Review

The Bear

Common Sense Media says

Live-action animal saga is incredible -- and a bit scary.
Age
10
Quality
 

  • Celebrates life, nature. Pan-species eco-lesson is spelled out in the closing quotation from author James Oliver Curwood, that sparing a life -- animal or human -- is nobler than killing. 
  • Though humans start out to be animals' antagonists, by the end one -- maybe both -- of them learn to exhibit kindness towards the bears they have been trying to kill.
  • Animal blood is spilled as bears fight a cougar and hunting dogs -- leaving one dog badly wounded and later shot by its human master to put it out of its misery. Bloody spatter as a hunter shoots and wounds the grizzly. A rockslide is fatal to a mama bear.
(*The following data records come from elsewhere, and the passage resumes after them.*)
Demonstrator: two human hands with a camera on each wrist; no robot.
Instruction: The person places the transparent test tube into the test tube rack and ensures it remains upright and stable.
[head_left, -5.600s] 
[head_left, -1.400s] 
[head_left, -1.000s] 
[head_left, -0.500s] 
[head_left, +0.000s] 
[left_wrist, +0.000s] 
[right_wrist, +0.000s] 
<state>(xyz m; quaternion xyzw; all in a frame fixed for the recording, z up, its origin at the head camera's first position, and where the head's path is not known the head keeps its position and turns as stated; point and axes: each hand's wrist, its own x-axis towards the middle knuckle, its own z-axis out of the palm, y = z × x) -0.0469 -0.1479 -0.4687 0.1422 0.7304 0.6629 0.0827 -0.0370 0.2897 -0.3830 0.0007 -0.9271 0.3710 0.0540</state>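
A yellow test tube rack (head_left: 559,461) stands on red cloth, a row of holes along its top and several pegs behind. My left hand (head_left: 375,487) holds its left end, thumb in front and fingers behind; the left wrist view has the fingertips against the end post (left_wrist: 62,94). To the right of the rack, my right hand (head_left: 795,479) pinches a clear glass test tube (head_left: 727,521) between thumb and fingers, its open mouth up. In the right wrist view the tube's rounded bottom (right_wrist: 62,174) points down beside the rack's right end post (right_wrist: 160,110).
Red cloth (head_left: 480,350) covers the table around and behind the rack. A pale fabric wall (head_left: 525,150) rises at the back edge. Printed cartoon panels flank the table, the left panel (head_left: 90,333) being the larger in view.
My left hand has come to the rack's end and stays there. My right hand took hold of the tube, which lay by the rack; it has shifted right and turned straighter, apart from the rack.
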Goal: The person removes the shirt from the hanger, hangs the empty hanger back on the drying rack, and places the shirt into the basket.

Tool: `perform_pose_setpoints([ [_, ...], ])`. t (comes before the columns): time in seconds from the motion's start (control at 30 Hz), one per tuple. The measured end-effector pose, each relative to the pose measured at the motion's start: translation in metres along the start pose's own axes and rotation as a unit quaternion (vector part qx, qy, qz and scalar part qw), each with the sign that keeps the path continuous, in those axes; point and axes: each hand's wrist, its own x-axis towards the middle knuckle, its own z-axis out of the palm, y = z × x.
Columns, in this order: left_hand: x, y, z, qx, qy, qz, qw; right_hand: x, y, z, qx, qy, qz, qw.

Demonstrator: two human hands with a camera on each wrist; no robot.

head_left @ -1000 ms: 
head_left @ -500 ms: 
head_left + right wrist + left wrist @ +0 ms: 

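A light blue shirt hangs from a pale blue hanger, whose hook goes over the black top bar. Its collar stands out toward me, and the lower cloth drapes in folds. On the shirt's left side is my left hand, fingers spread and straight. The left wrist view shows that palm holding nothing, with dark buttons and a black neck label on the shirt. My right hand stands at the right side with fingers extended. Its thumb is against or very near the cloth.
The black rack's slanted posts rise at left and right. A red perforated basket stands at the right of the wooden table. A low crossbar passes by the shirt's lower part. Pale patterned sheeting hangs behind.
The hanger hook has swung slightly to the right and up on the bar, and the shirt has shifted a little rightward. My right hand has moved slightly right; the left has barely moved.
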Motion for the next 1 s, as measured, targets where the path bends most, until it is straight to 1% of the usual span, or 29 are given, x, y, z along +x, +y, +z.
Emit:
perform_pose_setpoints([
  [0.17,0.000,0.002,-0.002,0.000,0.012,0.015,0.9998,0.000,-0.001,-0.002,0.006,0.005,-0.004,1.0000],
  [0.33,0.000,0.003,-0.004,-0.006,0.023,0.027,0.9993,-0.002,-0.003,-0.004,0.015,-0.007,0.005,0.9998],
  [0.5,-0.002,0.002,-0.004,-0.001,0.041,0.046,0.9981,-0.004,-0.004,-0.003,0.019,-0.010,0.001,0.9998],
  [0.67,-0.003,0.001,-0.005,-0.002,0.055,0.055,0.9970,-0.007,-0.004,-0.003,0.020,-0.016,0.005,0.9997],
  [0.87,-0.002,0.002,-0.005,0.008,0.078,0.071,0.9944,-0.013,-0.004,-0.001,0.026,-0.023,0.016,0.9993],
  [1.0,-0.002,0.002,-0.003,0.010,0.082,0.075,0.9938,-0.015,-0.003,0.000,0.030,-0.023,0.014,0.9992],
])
Victims of bear attacks include deer and slain and bloody horses.
  • Bear sex is briefly depicted (watched uncomprehendingly by the innocent cub).

What parents need to know

Parents need to know that this nature drama depicts realistic animal violence: a bear kills and eats deer for food, kills horses in act of revenge, and a cougar bloodies a bear cub. Human hunters shoot bear. Bear sex is shown -- indistinctly, from a distance -- but no question what is going on. Ditto for bears pooping in the woods. Weird sequence has an innocent bear cub eating hallucination-inducing mushrooms.